What to produce:
All of the data is to be printed again exactly as it appears.

____________

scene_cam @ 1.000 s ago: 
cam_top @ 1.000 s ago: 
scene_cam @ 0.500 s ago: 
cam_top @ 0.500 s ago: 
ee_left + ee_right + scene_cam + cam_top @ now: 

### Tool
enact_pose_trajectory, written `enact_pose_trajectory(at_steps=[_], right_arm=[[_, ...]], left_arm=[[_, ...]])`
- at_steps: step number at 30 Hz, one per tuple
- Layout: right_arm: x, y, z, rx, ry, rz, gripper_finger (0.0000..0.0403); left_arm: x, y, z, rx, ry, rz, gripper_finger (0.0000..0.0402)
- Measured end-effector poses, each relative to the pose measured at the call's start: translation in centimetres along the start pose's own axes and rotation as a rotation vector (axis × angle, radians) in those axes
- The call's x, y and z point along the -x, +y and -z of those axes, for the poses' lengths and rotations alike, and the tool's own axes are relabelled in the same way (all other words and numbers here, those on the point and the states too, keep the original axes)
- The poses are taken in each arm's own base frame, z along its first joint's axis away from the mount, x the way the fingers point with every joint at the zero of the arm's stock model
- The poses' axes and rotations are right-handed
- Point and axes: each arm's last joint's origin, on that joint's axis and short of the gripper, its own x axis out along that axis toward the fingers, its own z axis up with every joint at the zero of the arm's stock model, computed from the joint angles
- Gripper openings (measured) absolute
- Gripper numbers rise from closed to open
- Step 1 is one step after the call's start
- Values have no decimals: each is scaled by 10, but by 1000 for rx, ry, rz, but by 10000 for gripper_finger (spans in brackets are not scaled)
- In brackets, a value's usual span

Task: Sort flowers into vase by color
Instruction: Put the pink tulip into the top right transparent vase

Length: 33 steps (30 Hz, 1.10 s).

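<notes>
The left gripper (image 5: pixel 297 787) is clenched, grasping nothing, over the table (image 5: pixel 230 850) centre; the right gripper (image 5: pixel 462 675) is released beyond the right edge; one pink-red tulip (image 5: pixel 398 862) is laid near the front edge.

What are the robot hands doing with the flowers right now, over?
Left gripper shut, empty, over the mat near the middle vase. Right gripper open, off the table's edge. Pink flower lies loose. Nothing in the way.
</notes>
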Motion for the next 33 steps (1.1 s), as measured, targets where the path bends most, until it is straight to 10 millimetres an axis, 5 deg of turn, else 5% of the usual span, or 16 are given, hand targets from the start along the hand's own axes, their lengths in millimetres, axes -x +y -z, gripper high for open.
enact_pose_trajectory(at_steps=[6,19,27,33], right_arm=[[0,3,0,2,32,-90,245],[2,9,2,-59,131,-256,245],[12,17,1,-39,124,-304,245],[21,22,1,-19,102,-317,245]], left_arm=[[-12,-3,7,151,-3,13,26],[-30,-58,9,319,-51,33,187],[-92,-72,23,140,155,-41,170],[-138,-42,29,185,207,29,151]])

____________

Solution to this task:
scene_cam @ 1.000 s ago: 
cam_top @ 1.000 s ago: 
scene_cam @ 0.500 s ago: 
cam_top @ 0.500 s ago: 
ee_left + ee_right + scene_cam + cam_top @ now: 

### Tool
enact_pose_trajectory, written `enact_pose_trajectory(at_steps=[_], right_arm=[[_, ...]], left_arm=[[_, ...]])`
- at_steps: step number at 30 Hz, one per tuple
- Layout: right_arm: x, y, z, rx, ry, rz, gripper_finger (0.0000..0.0403); left_arm: x, y, z, rx, ry, rz, gripper_finger (0.0000..0.0402)
- Measured end-effector poses, each relative to the pose measured at the call's start: translation in centimetres along the start pose's own axes and rotation as a rotation vector (axis × angle, radians) in those axes
- The call's x, y and z point along the -x, +y and -z of those axes, for the poses' lengths and rotations alike, and the tool's own axes are relabelled in the same way (all other words and numbers here, those on the point and the states too, keep the original axes)
- The poses are taken in each arm's own base frame, z along its first joint's axis away from the mount, x the way the fingers point with every joint at the zero of the arm's stock model
- The poses' axes and rotations are right-handed
- Point and axes: each arm's last joint's origin, on that joint's axis and short of the gripper, its own x axis out along that axis toward the fingers, its own z axis up with every joint at the zero of the arm's stock model, computed from the joint angles
- Gripper openings (measured) absolute
- Gripper numbers rise from closed to open
- Step 1 is one step after the call's start
- Values have no decimals: each is scaled by 10, but by 1000 for rx, ry, rz, but by 10000 for gripper_finger (spans in brackets are not scaled)
- In brackets, a value's usual span

Task: Sort flowers into vase by color
Instruction: Put the pink tulip into the top right transparent vase

Length: 33 steps (30 Hz, 1.10 s).

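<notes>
The left gripper (image 5: pixel 297 787) is clenched, grasping nothing, over the table (image 5: pixel 230 850) centre; the right gripper (image 5: pixel 462 675) is released beyond the right edge; one pink-red tulip (image 5: pixel 398 862) is laid near the front edge.

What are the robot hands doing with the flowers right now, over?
Left gripper shut, empty, over the mat near the middle vase. Right gripper open, off the table's edge. Pink flower lies loose. Nothing in the way.
</notes>
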Motion for the next 33 steps (1.1 s), as measured, targets where the path bends most, until it is straight to 10 millimetres an axis, 5 deg of turn, else 5% of the usual span, or 16 are given, hand targets from the start along the hand's own axes, their lengths in millimetres, axes -x +y -z, gripper high for open.
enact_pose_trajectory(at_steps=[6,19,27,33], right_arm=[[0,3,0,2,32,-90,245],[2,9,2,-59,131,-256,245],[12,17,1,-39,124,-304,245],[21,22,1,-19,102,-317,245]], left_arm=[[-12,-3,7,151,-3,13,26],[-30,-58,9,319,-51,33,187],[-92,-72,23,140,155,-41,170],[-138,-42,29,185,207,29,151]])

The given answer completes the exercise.